Basil of Caesarea refers to Dorcas as an example in his Morals (rule 74): "That a widow who enjoys sufficiently robust health should spend her life in works of zeal and solicitude, keeping in mind the words of the Apostle and the example of Dorcas." She is also commemorated in poems by Robert Herrick ("The Widows' Tears: Or, Dirge of Dorcas") and George MacDonald ("Dorcas").
Depictions of Dorcas in art can be found as early as the fourth century, and her raising is often included in Medieval and Renaissance illustrations of the life of Saint Peter.

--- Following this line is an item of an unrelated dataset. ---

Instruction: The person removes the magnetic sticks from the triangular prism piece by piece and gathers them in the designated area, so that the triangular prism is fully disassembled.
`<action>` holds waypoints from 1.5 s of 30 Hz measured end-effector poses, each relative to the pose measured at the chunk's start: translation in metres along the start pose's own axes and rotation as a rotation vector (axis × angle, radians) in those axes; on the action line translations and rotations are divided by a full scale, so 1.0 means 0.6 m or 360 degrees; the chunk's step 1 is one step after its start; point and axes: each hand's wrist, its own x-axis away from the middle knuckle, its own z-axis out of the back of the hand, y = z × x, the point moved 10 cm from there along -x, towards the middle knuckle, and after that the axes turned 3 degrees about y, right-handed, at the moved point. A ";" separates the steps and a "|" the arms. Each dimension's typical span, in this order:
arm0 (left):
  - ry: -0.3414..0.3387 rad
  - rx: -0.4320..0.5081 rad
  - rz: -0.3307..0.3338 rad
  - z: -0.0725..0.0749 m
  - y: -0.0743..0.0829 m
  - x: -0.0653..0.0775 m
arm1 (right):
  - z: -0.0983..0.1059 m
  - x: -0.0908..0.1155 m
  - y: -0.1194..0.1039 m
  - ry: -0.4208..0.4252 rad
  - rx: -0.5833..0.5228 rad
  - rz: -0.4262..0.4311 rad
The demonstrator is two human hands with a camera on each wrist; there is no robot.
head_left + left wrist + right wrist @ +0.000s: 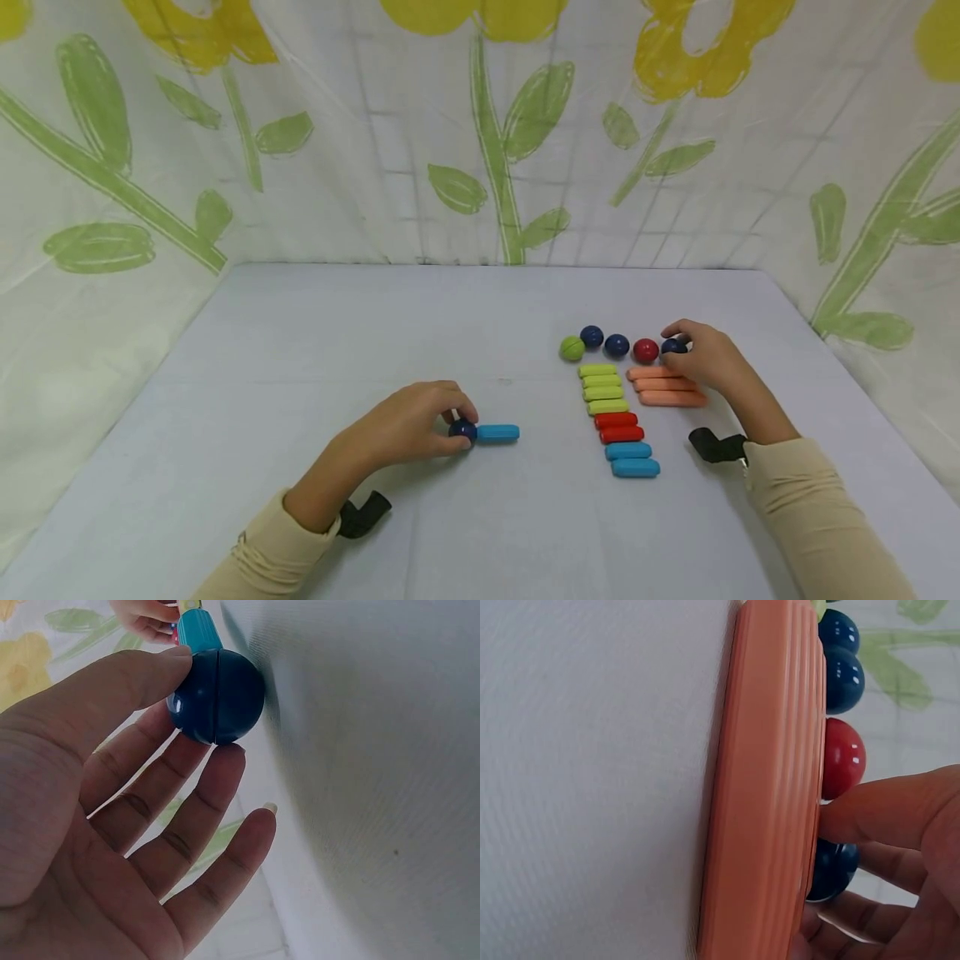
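My left hand point(408, 427) pinches a dark blue ball point(461, 431) between thumb and fingers, low over the table left of centre. The ball meets the end of a short blue stick point(498, 433); in the left wrist view the ball point(217, 697) shows a groove round it, and the ribbed stick point(199, 631) lies beyond. At the right, my right hand point(707, 357) has its thumb and fingers around another dark blue ball point(673, 347), the last in a row. The right wrist view shows that ball point(832, 870) partly hidden behind an orange stick point(765, 787).
Beside the right hand stand a red ball point(646, 351), two more dark blue balls point(617, 346) and a green ball point(572, 348). Orange sticks point(672, 398), several light green sticks point(602, 392), red sticks point(622, 434) and blue sticks point(635, 468) lie in front. A flowered curtain point(337, 167) hangs behind.
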 end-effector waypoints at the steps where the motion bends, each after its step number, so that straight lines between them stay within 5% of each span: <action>1: 0.0001 0.0000 -0.0001 0.000 0.000 0.000 | -0.001 0.000 0.000 -0.0004 0.0000 -0.0005; 12: -0.0001 -0.0004 -0.0006 0.001 0.004 0.000 | 0.023 0.021 -0.020 0.0086 0.0039 0.0051; 20: 0.0003 -0.0026 -0.0002 0.002 0.005 0.001 | 0.035 0.069 -0.146 0.0222 0.0015 0.0405; 27: -0.0018 -0.0010 0.0031 -0.001 0.002 0.000 | -0.026 0.123 -0.287 0.0048 0.0000 0.0814; 33: -0.0024 -0.0002 0.0014 -0.002 0.001 -0.001 | -0.105 0.152 -0.372 -0.0120 0.0087 0.1069; 40: 0.0003 0.0006 -0.0043 0.000 0.001 0.002 | -0.182 0.159 -0.415 -0.0204 0.0252 0.1162; 45: -0.0001 -0.0001 -0.0031 -0.001 -0.001 0.003 | -0.194 0.162 -0.408 -0.0216 0.0279 0.1121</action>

Dorcas' acts of charity are a common subject of stained glass church windows. She is represented in a window in the apse of Christ Church, Bath, on the south side of St Peter's Church, Caversham, in St. Andrew's Church, Cheddar, in the sacristy of Calvary Episcopal Church (Pittsburgh), in Llandaff Cathedral in Cardiff, in St Leonard's Church, Bridgnorth, in Castleton Parish Church in Derbyshire, on the north side of St. Nicholas' church in Castle Hedingham in Essex, in the Ladychapel of St Michael's Church in Mytholmroyd, West Yorkshire, and in an oriel window at the Head Office of the Retail Trust in north London.
The Lady chapel of St Patrick's Cathedral, Dublin has a window of Dorcas with the legend: "Dorcas this woman was full of good works and almsdeeds". Christ Church, St. Joseph, Missouri, depicts her holding a blue cloth in a prominent nave window (1885) on the south side. Grace and Holy Trinity Episcopal Church in Richmond, Virginia has her in a window made in Germany around 1890.

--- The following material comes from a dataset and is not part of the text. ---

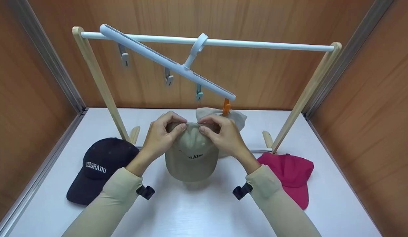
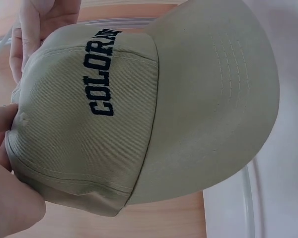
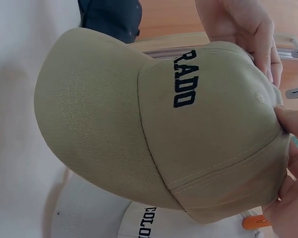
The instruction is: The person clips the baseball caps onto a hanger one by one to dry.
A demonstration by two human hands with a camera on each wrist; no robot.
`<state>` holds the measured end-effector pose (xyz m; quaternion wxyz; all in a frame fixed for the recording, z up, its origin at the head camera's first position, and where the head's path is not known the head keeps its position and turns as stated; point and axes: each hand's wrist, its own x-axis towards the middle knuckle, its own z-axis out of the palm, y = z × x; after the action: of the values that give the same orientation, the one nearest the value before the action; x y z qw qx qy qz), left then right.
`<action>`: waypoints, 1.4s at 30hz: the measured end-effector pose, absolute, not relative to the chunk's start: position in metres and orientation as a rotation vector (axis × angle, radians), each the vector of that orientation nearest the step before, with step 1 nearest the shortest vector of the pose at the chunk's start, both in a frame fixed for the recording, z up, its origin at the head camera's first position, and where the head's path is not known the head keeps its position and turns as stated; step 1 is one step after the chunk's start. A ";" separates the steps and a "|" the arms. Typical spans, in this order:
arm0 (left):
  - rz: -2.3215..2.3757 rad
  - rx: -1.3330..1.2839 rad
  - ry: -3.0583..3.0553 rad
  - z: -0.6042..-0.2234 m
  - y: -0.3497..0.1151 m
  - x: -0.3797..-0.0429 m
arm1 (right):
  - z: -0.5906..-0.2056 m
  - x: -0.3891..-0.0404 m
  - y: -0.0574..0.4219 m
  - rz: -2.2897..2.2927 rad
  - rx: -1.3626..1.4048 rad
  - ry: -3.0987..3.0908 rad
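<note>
An olive-khaki baseball cap (image 1: 192,164) with dark lettering hangs between both hands, its brim pointing down. My left hand (image 1: 162,133) pinches the crown's top on the left, thumb in front and fingers behind. On the right side of the crown, my right hand (image 1: 223,133) pinches the fabric the same way. The lettering COLORADO shows best in the left wrist view on the cap's front panel (image 2: 89,124). Behind the right hand, a light grey cap (image 1: 238,118) hangs from an orange clip (image 1: 226,107) at the low end of a tilted pale-blue hanger (image 1: 151,54).
The hanger hooks over a white rod (image 1: 273,45) on a wooden-legged rack (image 1: 100,79). Grey clips (image 1: 168,79) and a teal clip (image 1: 199,93) dangle from it. A navy cap (image 1: 108,158) lies at left, a crimson cap (image 1: 289,171) at right, on the white table (image 1: 190,214).
</note>
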<state>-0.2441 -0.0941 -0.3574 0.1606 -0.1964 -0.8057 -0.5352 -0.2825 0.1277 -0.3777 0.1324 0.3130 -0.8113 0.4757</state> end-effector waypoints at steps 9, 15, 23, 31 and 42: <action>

Dorcas and Cornelius are represented on the stained glass windows above the altar in the Emmanuel Anglican Church in Lawson, New South Wales. In the church of St. Lawrence, Weston under Penyard, Herefordshire, she is depicted with St. Paul in a pair of stained glass windows dedicated to the memory of Edward Burdett Hawkshaw, the Rector from 1854-1912, and his wife, Catherine (a photograph nearby in the church shows that his likeness is the face given to St. Paul, while Dorcas has the face of Mrs. Hawkshaw).